Work task:
Set down, exactly as written, the lines from the line holding "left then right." to the end of the data, inclusive, skipping any pictures.

Source material:
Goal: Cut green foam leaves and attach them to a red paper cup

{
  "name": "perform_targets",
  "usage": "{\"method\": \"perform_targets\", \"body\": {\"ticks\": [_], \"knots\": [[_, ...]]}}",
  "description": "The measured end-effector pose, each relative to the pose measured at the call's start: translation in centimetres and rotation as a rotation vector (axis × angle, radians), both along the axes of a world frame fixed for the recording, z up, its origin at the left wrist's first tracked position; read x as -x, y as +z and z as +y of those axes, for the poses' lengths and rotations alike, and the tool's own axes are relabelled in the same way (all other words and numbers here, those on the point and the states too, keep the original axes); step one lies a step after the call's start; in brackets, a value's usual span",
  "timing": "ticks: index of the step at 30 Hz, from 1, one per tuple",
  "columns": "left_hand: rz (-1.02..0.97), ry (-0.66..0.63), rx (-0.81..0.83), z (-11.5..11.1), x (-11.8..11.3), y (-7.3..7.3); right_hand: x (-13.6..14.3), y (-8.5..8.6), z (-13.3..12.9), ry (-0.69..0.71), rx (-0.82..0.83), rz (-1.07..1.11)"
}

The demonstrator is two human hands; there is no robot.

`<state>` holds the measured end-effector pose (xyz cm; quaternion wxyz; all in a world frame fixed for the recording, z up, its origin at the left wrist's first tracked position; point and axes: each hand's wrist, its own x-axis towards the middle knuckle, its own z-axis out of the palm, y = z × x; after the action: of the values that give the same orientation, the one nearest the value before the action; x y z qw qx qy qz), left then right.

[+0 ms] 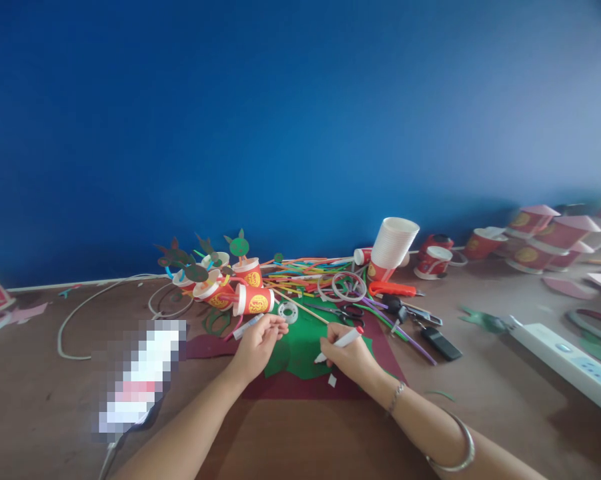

Answer area:
`<state>` holds the measured end-effector pose (xyz cm; quaternion wxyz; all in a world frame fixed for the recording, z up, its origin at the left wrist's first tracked position; point and axes: each hand's wrist, its own x-axis towards the middle knuckle, its own z-axis out of the palm, y = z × x; after the action: of the values that give the same orientation, the one nearest the value before the action; x y z qw qx qy qz), left then right.

[+0 ms] 

This output is complete, so the exercise is closed.